(What you have to do): Everything in the data must be repeated exactly, apart from the pictures, which are left out.

(The data):
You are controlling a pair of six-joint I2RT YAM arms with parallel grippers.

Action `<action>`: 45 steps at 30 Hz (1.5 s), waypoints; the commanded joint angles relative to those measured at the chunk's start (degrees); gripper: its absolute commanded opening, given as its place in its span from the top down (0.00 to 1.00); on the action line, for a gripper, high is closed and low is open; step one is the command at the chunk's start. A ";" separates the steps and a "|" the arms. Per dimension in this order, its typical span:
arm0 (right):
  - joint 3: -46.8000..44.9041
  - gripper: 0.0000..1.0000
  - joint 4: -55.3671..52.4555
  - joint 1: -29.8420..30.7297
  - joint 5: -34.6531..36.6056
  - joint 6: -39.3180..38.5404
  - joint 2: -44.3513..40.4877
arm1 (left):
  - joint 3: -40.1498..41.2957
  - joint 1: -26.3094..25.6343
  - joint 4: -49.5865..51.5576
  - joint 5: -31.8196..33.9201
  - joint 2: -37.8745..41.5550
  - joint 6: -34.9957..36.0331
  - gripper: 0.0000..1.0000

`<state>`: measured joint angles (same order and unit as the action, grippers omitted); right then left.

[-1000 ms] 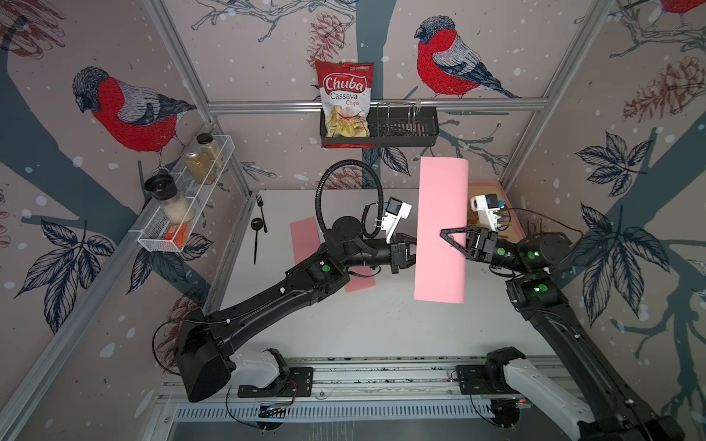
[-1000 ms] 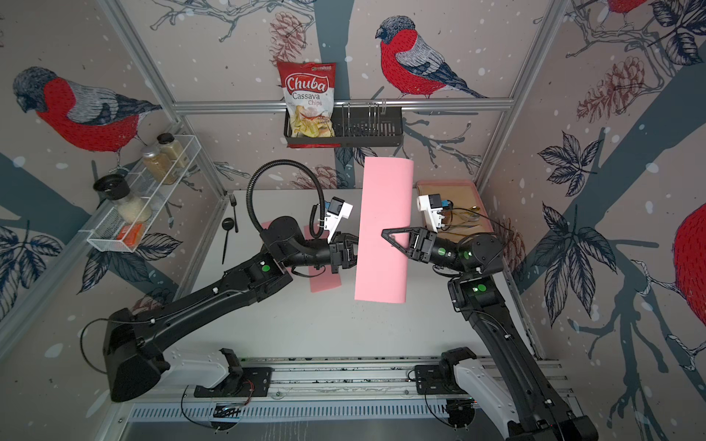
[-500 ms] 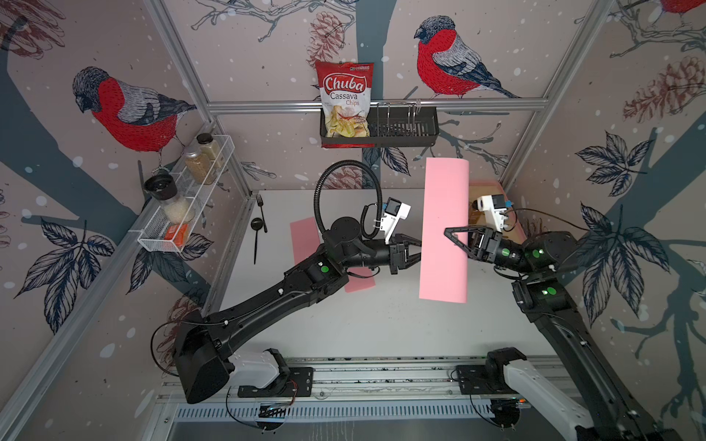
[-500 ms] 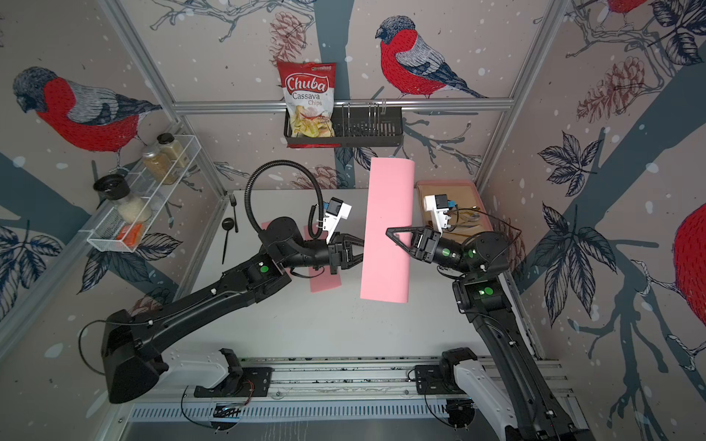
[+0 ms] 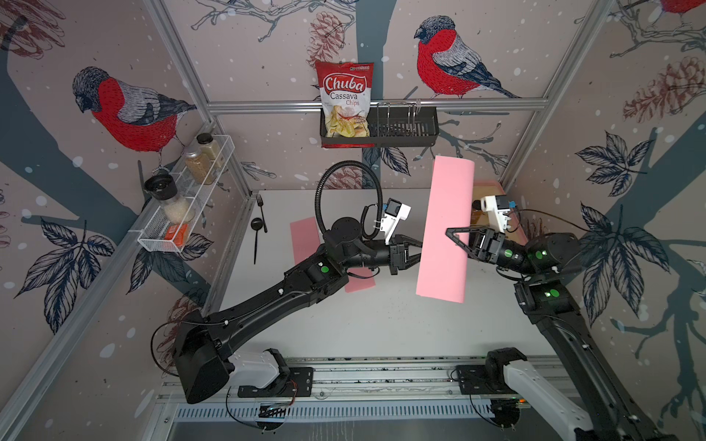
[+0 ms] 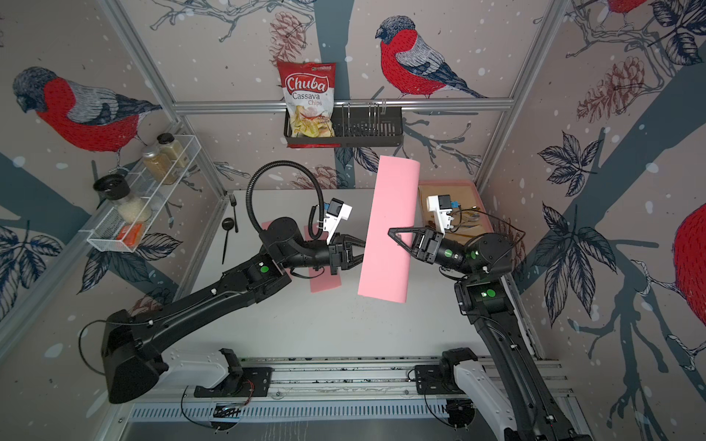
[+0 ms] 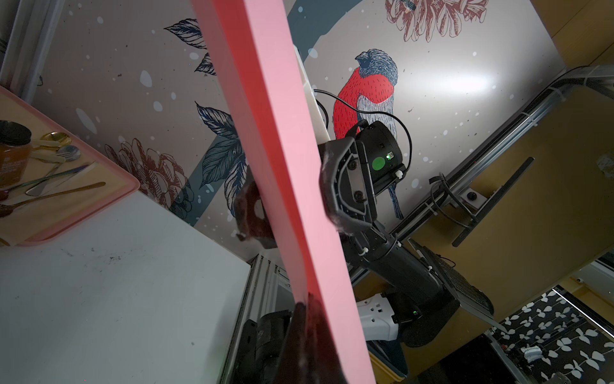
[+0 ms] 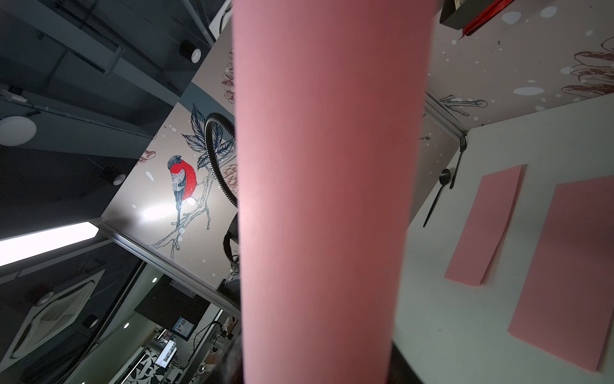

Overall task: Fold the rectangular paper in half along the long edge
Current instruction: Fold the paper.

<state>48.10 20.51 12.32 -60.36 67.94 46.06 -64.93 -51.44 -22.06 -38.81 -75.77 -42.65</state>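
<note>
Over the white table, mid-air above its centre: long pink paper, lifted clear of the tabletop, long side running from the table's near edge toward its far edge, slightly slanted. Sheet is curved over lengthwise, and the rounded bend shows at its far end in both top views.

At the table's far right corner: pink-rimmed tray with cutlery in it.

Flat on the table's left half: two more pink sheets, a narrower one and a wider one, slightly apart.

Left gripper, above the table's middle: clamped tight on the paper's left long edge.

Right gripper, above the table's right half: jaws apart, one finger against the paper's right side, the other behind the sheet. Can't tell if they actually squeeze it.

Along the table's left edge: black spoon, black fork just beyond.
</note>
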 commanded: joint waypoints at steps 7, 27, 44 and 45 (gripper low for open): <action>-0.02 0.50 0.52 -0.88 -1.25 0.35 -0.91 | 0.19 -0.05 -1.07 -0.07 0.62 0.44 1.00; 0.46 0.55 -1.27 -2.38 -1.87 -0.28 -1.63 | 0.55 -0.05 -1.61 -0.18 0.62 0.18 1.00; 1.98 0.59 -6.28 -2.47 -3.67 -4.10 -1.51 | 0.89 -0.04 -2.14 -0.15 0.70 -0.01 1.00; 2.13 0.59 -6.78 -2.46 -3.76 -4.37 -1.57 | 0.88 -0.04 -2.19 -0.14 0.69 -0.02 1.00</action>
<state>49.47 15.07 9.87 -62.87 65.93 44.66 -64.10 -51.44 -21.96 -38.81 -75.35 -43.07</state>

(Solved exercise):
You are controlling a pair of six-joint I2RT YAM arms with parallel grippers.

Action `<action>`: 45 steps at 30 Hz (1.5 s), waypoints; the commanded joint angles relative to those measured at the chunk's start (degrees); gripper: its absolute commanded opening, given as its place in its span from the top down (0.00 to 1.00); on the action line, for a gripper, high is closed and low is open; step one is the command at the chunk's start. A ";" separates the steps and a "|" the arms. Per dimension in this order, its typical span:
arm0 (right):
  - joint 3: -46.8000..44.9041
  - gripper: 0.0000..1.0000
  - joint 4: -55.3671..52.4555
  - joint 1: -29.8420..30.7297
  - joint 5: -34.6531..36.6056
  - joint 6: -39.3180..38.5404
  - joint 2: -44.3513..40.4877
arm1 (left):
  - joint 3: -40.1498..41.2957
  - joint 1: -26.3094..25.6343
  - joint 4: -49.5865..51.5576
  - joint 5: -31.8196..33.9201
  - joint 2: -37.8745..41.5550
  - joint 6: -34.9957..36.0331
  - gripper: 0.0000..1.0000

`<state>`: measured joint angles (same order and unit as the action, grippers omitted); right then left.

[-1000 ms] 
[-1000 ms] 
[-500 ms] 
[-500 ms] 
[+0 ms] 
[+0 ms] 
[+0 ms] 
[+0 ms] 

Overall task: Fold the rectangular paper in half along the long edge
Current instruction: Fold the paper.

<state>48.10 20.51 12.32 -60.36 67.94 46.06 -64.93 -51.44 -22.06 -38.81 -75.77 -42.65</state>
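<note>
Over the white table, mid-air above its centre: long pink paper, lifted clear of the tabletop, long side running from the table's near edge toward its far edge, slightly slanted. Sheet is curved over lengthwise, and the rounded bend shows at its far end in both top views.

At the table's far right corner: pink-rimmed tray with cutlery in it.

Flat on the table's left half: two more pink sheets, a narrower one and a wider one, slightly apart.

Left gripper, above the table's middle: clamped tight on the paper's left long edge.

Right gripper, above the table's right half: jaws apart, one finger against the paper's right side, the other behind the sheet. Can't tell if they actually squeeze it.

Along the table's left edge: black spoon, black fork just beyond.
</note>
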 commanded: joint waypoints at steps 7, 27, 44 and 45 (gripper low for open): <action>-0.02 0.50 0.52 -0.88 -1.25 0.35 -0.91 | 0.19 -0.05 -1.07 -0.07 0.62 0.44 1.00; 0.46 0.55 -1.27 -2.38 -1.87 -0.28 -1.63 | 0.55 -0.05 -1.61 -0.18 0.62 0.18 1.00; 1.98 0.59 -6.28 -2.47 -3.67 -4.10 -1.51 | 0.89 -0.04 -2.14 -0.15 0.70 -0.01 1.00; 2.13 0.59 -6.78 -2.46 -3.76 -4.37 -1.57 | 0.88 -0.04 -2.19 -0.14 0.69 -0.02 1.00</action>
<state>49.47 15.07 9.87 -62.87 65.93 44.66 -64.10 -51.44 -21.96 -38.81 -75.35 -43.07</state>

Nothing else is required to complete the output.